Apple (NASDAQ:AAPL) is one of those stocks.
After reaching a new high in late January, AAPL got caught up in the tech selloff last February.
The stock dropped to support at $116, and it has been consolidating in a tighter and tighter range ever since.
Last week, AAPL finally broke up through the down-trending resistance level it has been interacting with for the past few months, and it looks like the stock is ready to break higher.
Resistance at ~$135 proved too strong to break through in April, but we think AAPL has enough bullish momentum to finally push through.
It looks like investors are finally waking back up to the fact that AAPL is a fundamentally sound company with the potential to continue generating massive cash flow with its anticipated iPhone 13 (with its upgraded 5G capabilities) and its expanding Apple Services portfolio (including the App Store, Apple Music and advertising).

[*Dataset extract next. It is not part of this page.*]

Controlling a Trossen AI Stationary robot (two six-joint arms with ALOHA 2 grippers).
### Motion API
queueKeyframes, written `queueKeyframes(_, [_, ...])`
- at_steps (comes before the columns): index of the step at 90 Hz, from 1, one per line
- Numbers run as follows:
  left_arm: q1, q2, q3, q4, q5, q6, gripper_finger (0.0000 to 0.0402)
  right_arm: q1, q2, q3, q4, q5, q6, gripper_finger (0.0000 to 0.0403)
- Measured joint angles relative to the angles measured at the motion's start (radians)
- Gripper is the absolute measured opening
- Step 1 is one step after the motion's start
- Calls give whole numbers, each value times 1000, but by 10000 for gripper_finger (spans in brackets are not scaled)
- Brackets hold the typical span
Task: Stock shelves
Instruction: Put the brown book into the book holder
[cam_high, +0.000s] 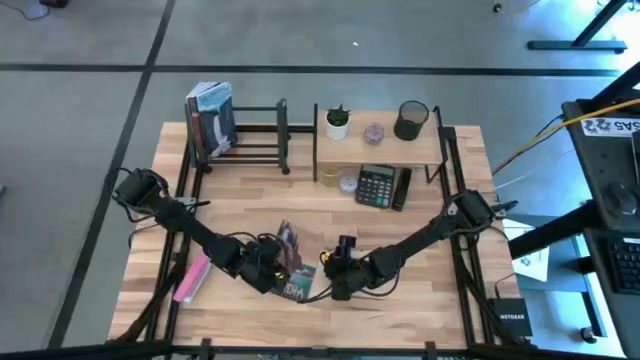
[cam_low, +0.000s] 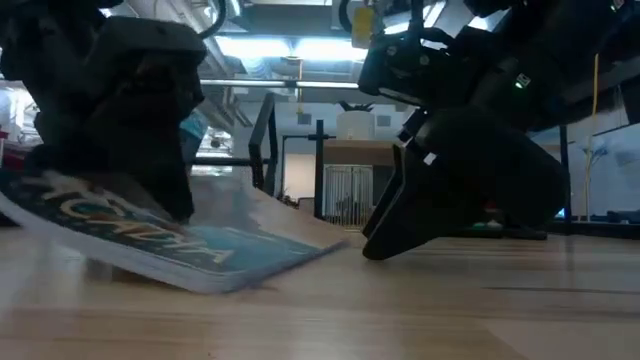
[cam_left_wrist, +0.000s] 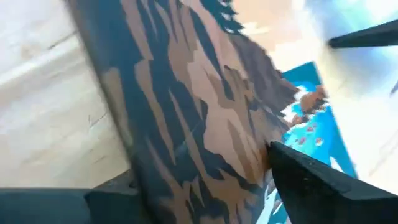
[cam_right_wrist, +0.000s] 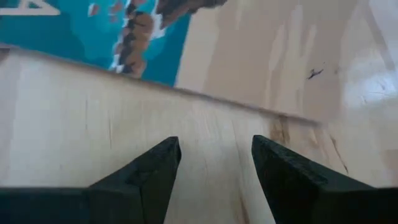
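Note:
A thin book with a teal and brown cover lies at the table's near middle, one end raised. My left gripper is shut on it. Just right of the book, my right gripper stands open and low over the bare wood, its fingers pointing at the book's edge with nothing between them. The light wood shelf stands at the far middle. The black bar rack stands at the far left. My left gripper pinches the book between its two fingers, one finger lying on the brown and teal cover. The held left end is raised off the table. The book slants down to the right, and its far edge rests on the wood.
Several upright books fill the rack's left end. On the shelf are a potted plant and a black cup; a calculator lies under it. A pink flat item lies at the near left.

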Motion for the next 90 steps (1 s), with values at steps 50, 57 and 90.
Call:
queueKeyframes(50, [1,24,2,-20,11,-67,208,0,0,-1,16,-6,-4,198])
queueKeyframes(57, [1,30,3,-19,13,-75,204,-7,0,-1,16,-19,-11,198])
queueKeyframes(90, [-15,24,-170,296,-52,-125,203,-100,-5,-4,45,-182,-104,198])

To take advantage of this, we recommend you sell to open a new put write on AAPL.
We prefer a mid-July expiration for this trade. Even though there are only a few weeks left until July’s monthly expiration, the option premiums are still high enough to justify a new entry at this time.
And we are setting our strike price at the support level AAPL established during its consolidation range in April.
On the date of publication, John Jagerson & Wade Hansen did not hold (either directly or indirectly) any positions in the securities mentioned in this article.